Hi there,
I would like to extend ScopeAnalyzer so that I can specify an analyzer
for some extra fields that my custom bridge is writing into the index.
I don't (and can't really) create dummy accessors in my class for
these as their names are based on database data.
For example imagine we wanted to search for staff by their department,
so our field name might be:
people.sales
people.customerservice
Assume these departments would come from the DB and wouldn't be hard
coded into code, and require a custom analyzer.
In order to support specifying a custom analyzer for these records
there would need to be a way of specifying a wildcard in the
ScopeAnalyzer that would match "people.*".
This is a feature I need, and something which may be needed in the
future. I'm happy to develop a patch for it.
The way I would propose to approach this is:
1) Make ScopedAnalyzer match wildcards, which could be done by holding
a second map of analyzers, sorted by key longest first, and if an
analyzer cannot be found directly for a given field wilcard matches
can be checked. If a match is found it can be explicitly populated in
the direct cache for immediate lookup. If there is a miss then the
default analyzer can be inserted, saving further wildcard tests.

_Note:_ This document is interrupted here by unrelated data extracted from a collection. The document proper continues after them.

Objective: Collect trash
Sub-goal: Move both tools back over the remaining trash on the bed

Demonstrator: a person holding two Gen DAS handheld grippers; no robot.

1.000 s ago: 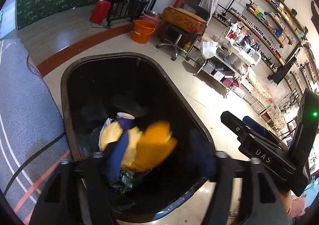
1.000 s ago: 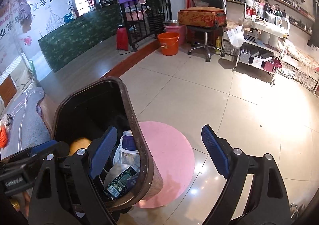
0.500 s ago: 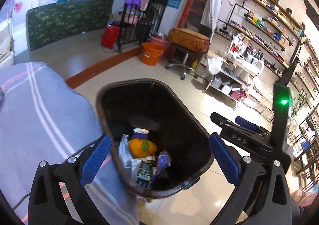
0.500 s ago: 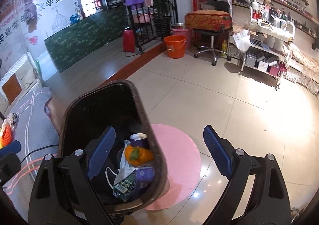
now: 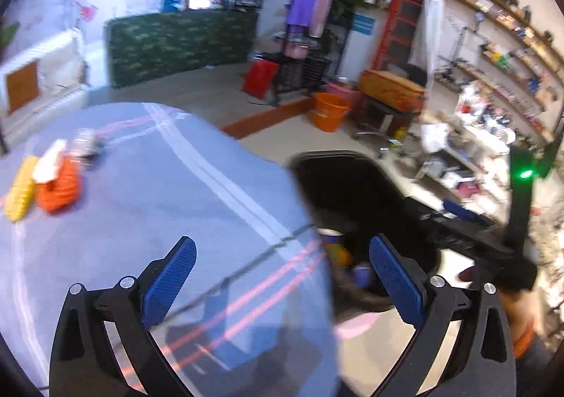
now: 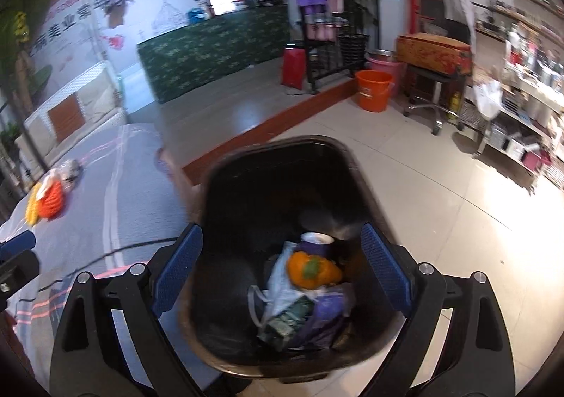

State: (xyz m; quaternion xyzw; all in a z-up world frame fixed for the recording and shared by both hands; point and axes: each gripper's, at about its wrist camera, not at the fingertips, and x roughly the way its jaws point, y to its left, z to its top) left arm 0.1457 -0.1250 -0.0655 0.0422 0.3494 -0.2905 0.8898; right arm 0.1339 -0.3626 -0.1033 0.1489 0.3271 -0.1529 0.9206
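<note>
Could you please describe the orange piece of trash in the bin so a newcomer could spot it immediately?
Find the black trash bin on the tiled floor beside the grey table. Among the trash at its bottom lies the orange wrapper, beside a purple paper cup; it alone is bright orange with a green patch.

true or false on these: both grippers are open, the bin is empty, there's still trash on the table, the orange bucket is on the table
1. Both grippers are open. True: the left gripper and right gripper stand wide with nothing between the pads.
2. The bin is empty. False: it holds an orange wrapper, a cup and other trash.
3. Trash remains on the table. True: an orange and yellow pile lies at its far end.
4. The orange bucket is on the table. False: it stands on the floor.
</note>
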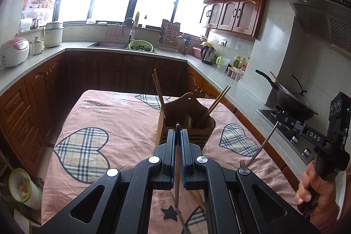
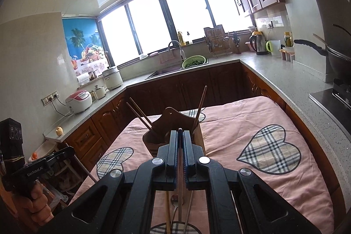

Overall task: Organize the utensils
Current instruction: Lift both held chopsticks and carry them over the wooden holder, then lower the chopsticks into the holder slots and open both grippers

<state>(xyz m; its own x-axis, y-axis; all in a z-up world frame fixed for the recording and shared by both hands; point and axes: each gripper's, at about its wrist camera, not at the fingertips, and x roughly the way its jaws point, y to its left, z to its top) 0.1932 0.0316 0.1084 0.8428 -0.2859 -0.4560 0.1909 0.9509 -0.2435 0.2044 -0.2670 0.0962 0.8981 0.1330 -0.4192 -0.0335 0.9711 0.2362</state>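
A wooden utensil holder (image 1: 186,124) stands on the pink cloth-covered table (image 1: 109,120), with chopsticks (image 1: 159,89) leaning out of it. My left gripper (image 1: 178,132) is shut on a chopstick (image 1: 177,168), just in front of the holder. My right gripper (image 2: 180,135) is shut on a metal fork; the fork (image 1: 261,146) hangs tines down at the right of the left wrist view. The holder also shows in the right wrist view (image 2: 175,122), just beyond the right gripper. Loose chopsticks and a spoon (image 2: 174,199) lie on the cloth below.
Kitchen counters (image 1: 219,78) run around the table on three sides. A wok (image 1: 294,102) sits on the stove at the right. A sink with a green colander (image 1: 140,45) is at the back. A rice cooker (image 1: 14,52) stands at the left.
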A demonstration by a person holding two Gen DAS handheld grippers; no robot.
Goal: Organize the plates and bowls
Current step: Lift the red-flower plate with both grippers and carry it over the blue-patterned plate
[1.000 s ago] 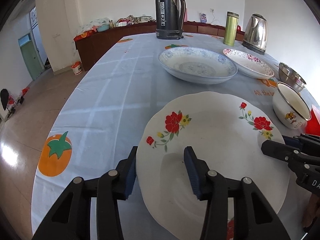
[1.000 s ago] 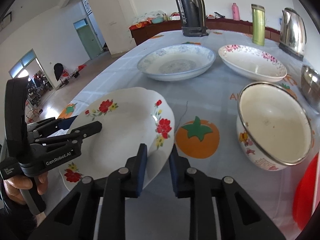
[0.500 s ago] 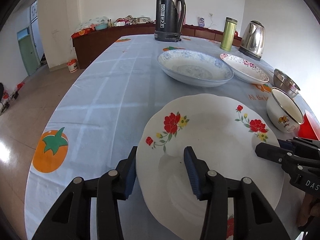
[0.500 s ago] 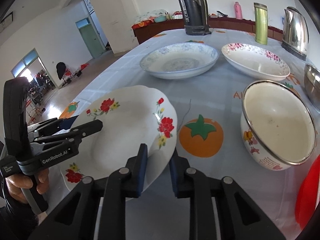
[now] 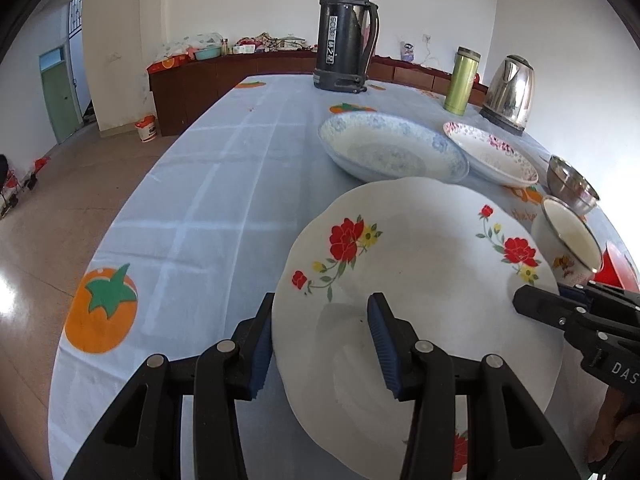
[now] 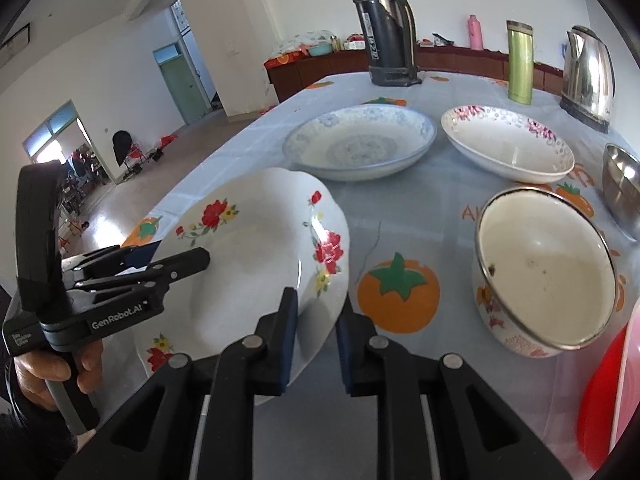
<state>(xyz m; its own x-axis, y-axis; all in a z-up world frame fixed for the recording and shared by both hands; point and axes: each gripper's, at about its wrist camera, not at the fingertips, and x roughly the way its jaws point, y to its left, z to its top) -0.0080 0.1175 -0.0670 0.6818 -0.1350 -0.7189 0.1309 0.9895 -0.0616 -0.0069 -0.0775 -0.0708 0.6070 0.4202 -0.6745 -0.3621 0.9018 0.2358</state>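
Holding the red-flower plate point(image 5: 420, 280) from both sides: left claw point(image 5: 324, 344) has the near-left rim between its blue pads, one pad under the edge, one on the plate face, spread fairly wide, so can't tell if it's actually clamping. Right claw point(image 6: 316, 332) pinches the opposite rim, pads close on either side of the edge, gripping the plate. Plate sits tilted, raised off the worktop point(image 5: 208, 184) on its far side in the right wrist view. Just behind it: blue-pattern dish point(image 6: 360, 142), and beside that the pink-flower dish point(image 6: 508, 144), both flat on the cloth. Enamel bowl point(image 6: 544, 272) to the right of the plate, near but not touching; steel bowl point(image 6: 622, 184) behind it at the frame edge. Back of worktop: black thermos point(image 5: 346, 28), green tumbler point(image 5: 462, 80), steel kettle point(image 5: 508, 92). Red item point(image 6: 604, 404) at far right, can't identify.
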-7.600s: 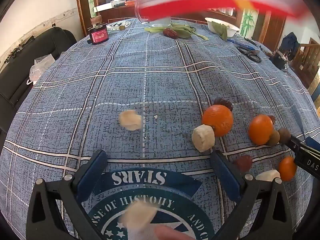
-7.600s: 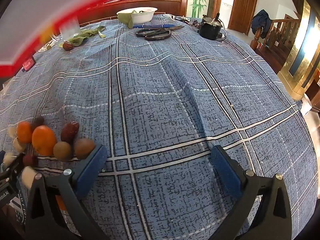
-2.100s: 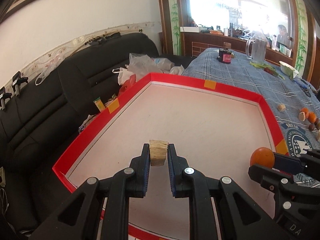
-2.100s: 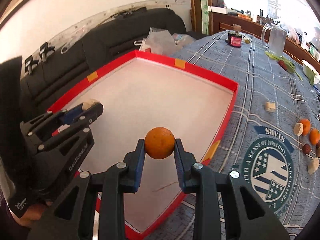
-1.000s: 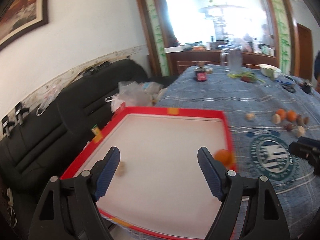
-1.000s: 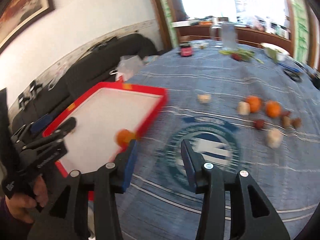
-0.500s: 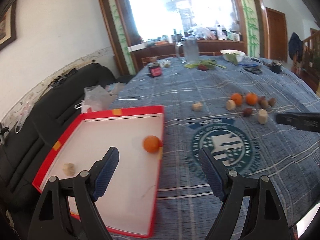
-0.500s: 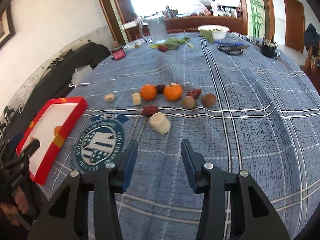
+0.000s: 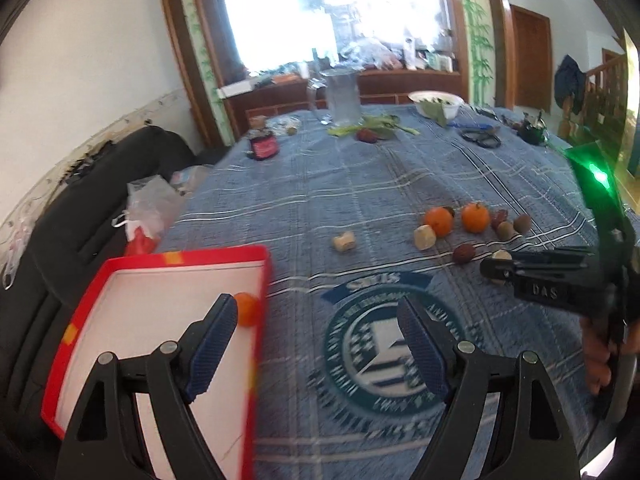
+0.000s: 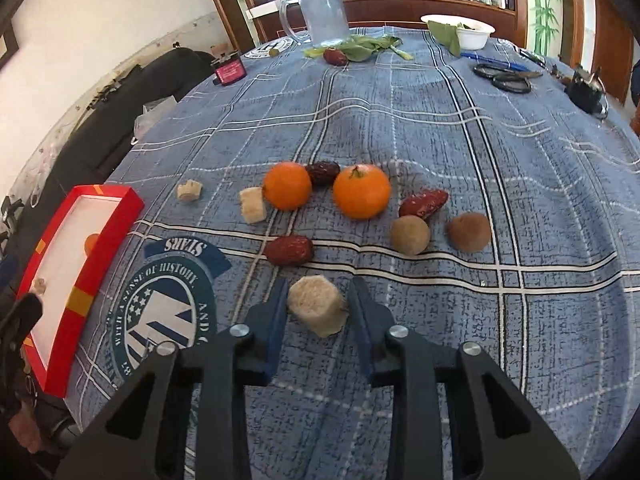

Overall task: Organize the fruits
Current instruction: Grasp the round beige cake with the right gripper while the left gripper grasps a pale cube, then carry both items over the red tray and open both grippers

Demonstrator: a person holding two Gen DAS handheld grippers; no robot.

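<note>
A red-rimmed white tray (image 9: 178, 258) sits at the table's left edge with an orange (image 9: 246, 309) and a pale chunk (image 10: 40, 285) in it. My left gripper (image 9: 314, 344) is open and empty above the tray's right rim. My right gripper (image 10: 318, 312) is open with its fingers on either side of a pale cylindrical chunk (image 10: 317, 310) on the cloth, gaps showing on both sides. Beyond it lie two oranges (image 10: 287, 185) (image 10: 361, 191), red dates (image 10: 290, 250), two brown round fruits (image 10: 410, 235) and two more pale chunks (image 10: 253, 210).
The blue plaid tablecloth (image 10: 440, 128) has a round printed emblem (image 10: 160, 316). At the far end stand a glass pitcher (image 10: 322, 14), a white bowl (image 10: 460, 32), greens, scissors (image 10: 504, 78) and a small red box (image 10: 230, 70). A black sofa (image 9: 60, 232) lies left of the table.
Both grippers let go of their fruit in the tray and swung right to the table. My right gripper has moved in low around the pale chunk.
</note>
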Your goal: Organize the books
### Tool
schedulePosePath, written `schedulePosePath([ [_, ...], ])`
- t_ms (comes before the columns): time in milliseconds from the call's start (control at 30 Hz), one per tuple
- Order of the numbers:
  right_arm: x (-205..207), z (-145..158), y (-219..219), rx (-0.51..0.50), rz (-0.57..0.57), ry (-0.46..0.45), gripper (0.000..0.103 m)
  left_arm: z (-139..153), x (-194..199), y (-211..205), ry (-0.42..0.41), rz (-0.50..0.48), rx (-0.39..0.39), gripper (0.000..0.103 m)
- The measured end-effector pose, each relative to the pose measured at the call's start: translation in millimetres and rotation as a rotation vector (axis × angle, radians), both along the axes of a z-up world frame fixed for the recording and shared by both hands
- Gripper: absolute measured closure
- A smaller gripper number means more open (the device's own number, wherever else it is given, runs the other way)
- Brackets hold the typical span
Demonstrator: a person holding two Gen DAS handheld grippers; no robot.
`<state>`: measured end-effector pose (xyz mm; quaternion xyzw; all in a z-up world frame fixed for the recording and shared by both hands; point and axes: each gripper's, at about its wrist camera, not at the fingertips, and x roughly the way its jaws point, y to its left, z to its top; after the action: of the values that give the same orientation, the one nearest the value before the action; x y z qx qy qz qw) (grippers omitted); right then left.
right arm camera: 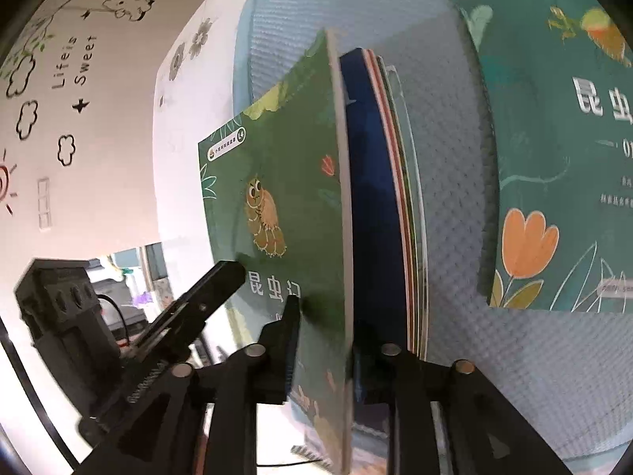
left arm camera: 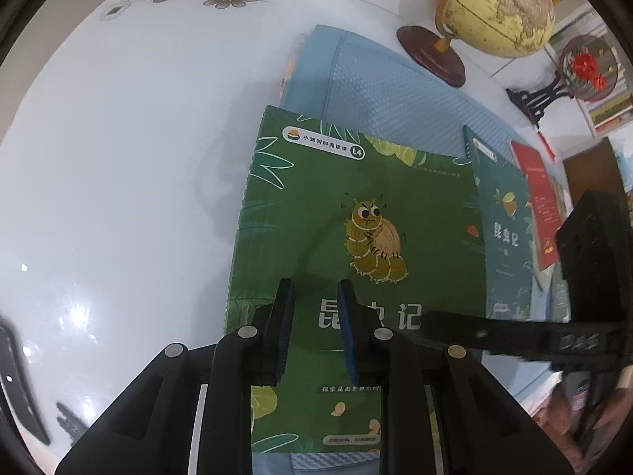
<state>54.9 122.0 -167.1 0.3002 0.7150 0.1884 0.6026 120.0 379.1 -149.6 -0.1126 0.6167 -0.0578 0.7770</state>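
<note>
In the left wrist view, the left tongs point steeply down over a green book with a cartoon caterpillar on its cover. The two blue-padded fingers stand only a narrow gap apart, with nothing clamped between them; the cover shows through the gap. The green book lies flat on a pale blue textured mat, which rests on the glossy white tabletop. Just right of it a teal book leans at an angle, with a red book behind that. A globe on a dark wooden base stands at the far edge of the mat, and a small ornament on a black stand sits farther right. The black body of the right tongs crosses the lower right.

In the right wrist view, the right tongs straddle the edge of the green book: its left finger lies against the cover, while its right finger is hidden behind the book, so I cannot tell whether the pads press it. A thin stack with a dark blue face sits under the cover. The teal book lies on the mat to the right. The left tongs reach in from the lower left. A white wall with drawn clouds fills the left side.
</note>
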Motion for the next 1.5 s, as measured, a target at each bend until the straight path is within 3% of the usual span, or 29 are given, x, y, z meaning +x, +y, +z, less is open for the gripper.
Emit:
schedulePosePath([
  [67, -2, 6, -15, -0.015, -0.028, -0.001, 0.053, 0, 0, -5, -0.003, -0.008, 0.023, 0.084],
  [200, -10, 35, -65, -0.051, -0.077, -0.095, 0.043, 2, 0, -10, 0.015, 0.001, 0.072, 0.083],
  [300, -12, 50, -112, -0.115, -0.092, -0.174, 0.041, 10, 1, -27, 0.016, -0.011, 0.070, 0.077],
  [467, -6, 36, -189, -0.136, -0.154, -0.206, 0.041, 24, 16, -91, -0.025, -0.121, -0.090, 0.074],
  [600, -1, 11, -217, -0.091, -0.134, -0.165, 0.045, -5, 39, -145, 0.075, -0.183, -0.149, 0.074],
  [667, -3, 2, -223, -0.031, -0.118, -0.149, 0.045, -21, 46, -159, 0.128, -0.178, -0.122, 0.074],
  [800, -5, -4, -232, -0.026, -0.075, -0.164, 0.045, -38, 54, -168, 0.181, -0.141, -0.083, 0.074],
  [1100, 10, -26, -244, 0.159, -0.089, -0.155, 0.048, -48, 59, -164, 0.257, -0.096, -0.113, 0.075],
  [1233, 26, -28, -233, 0.184, -0.062, -0.186, 0.051, -47, 60, -170, 0.264, -0.107, -0.081, 0.073],
  [1300, 29, -28, -237, 0.167, -0.059, -0.186, 0.076, -46, 60, -164, 0.271, -0.098, -0.091, 0.074],
  [1367, 30, -31, -241, 0.152, -0.040, -0.179, 0.090, -47, 62, -156, 0.279, -0.069, -0.137, 0.074],
  [1433, 29, -36, -247, 0.207, -0.054, -0.155, 0.091, -49, 63, -147, 0.275, -0.023, -0.229, 0.074],
  [1500, 27, -40, -254, 0.183, -0.055, -0.141, 0.091, -52, 68, -136, 0.276, 0.030, -0.311, 0.074],
])
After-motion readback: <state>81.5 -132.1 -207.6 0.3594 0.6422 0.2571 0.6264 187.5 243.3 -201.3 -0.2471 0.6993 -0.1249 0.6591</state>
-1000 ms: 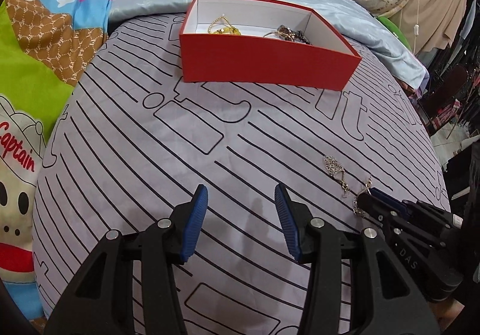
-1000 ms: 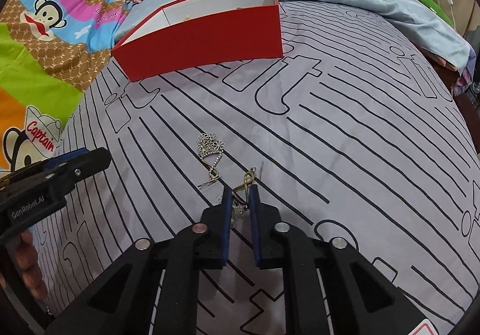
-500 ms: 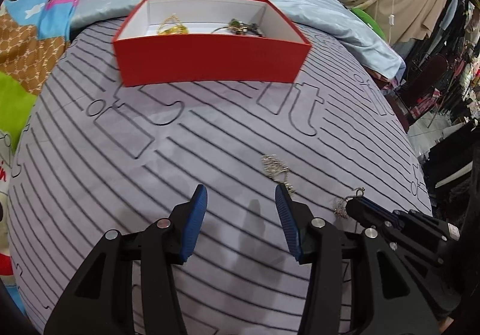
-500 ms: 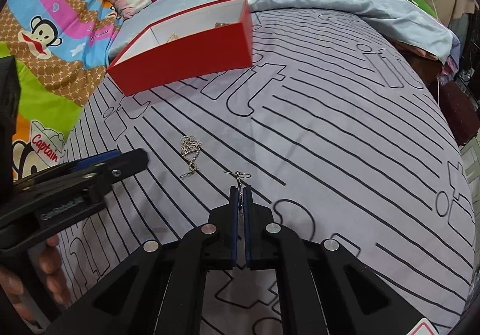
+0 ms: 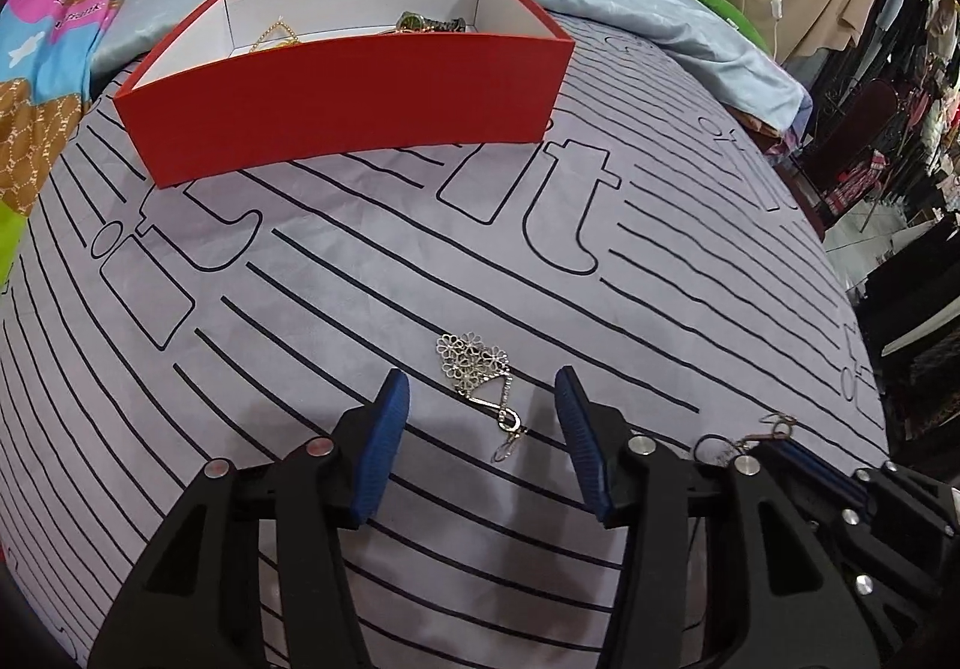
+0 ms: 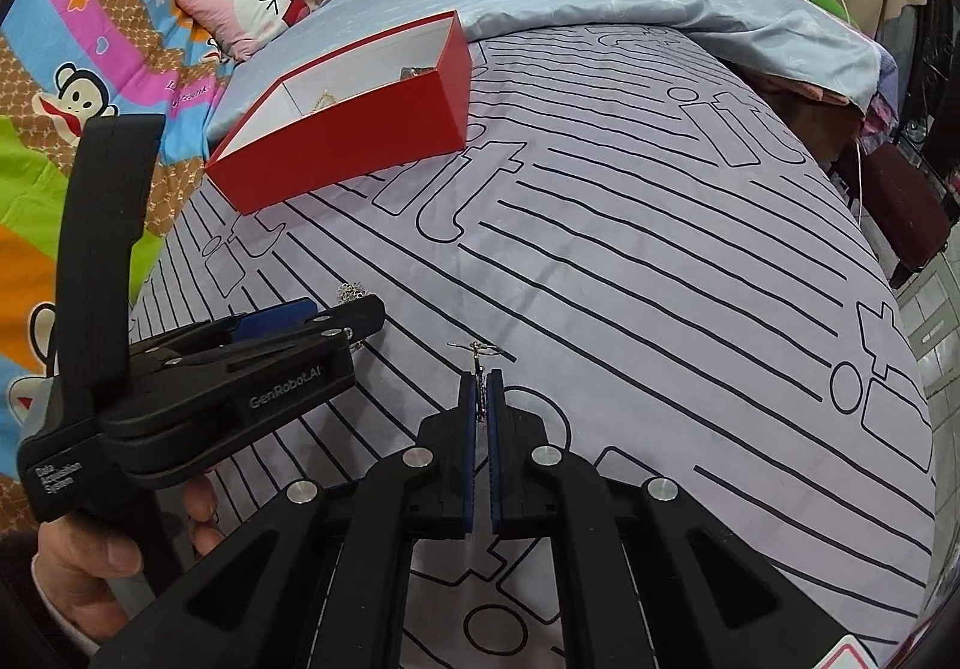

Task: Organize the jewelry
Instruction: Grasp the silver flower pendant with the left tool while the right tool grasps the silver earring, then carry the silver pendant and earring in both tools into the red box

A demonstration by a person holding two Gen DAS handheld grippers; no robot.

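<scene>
Left wrist view, straight down at the striped bedsheet [image 5: 300, 309]: caught the left gripper [image 5: 481, 378] about half open and closing in, with the silver flower earring [image 5: 474, 360] lying flat right between the blue pads [image 5: 384, 429], low in the middle of the frame. No contact yet though, so nothing actually held on that side. Lined up that way probably to pinch the dangly bit from both sides without dragging it over the fabric.

Over on the right wrist view, found the right gripper [image 6: 480, 378] clamped fully shut on the matching hook earring [image 6: 478, 354], wire hook poking out past the fingertips at lower centre, lifted clear of the sheet. Pinched that tight because thin wire slips out of anything looser, presumably.

Spotted the red box [image 5: 336, 99] sitting at the upper left, well apart from both earrings, lid off, already holding a gold chain [image 5: 276, 36] and a watch [image 5: 420, 21]. Looked like the obvious drop-off for the pair. Couldn't tell if the box had dividers.
</scene>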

Performance penalty would be minimal.
2) Configure ScopedAnalyzer with the wildcards.
I can see two approaches to doing this:
a) Create a new class level annotation @AnalyzerBindings that takes
something like
@AnalyzerBindings({
@AnalyzerBinding(pattern="person.department.*", impl=MyAnalyzer.class)
})
Configure this from DocumentBuilder when the class is setup.
b) Create a callback or other mechanism that allows custom bridges to
specify which patterns they would like to match. I'd suggest a method
like
Map<String, Analyzer) getCustomAnalyzers ()
could be added to the Bridge interface (or another interface to avoid
breaking changes) which could be called when the bridges are
configured in DocumentBuilder.
Any feedback on either approach is much appreciated.
Cheers,
Nick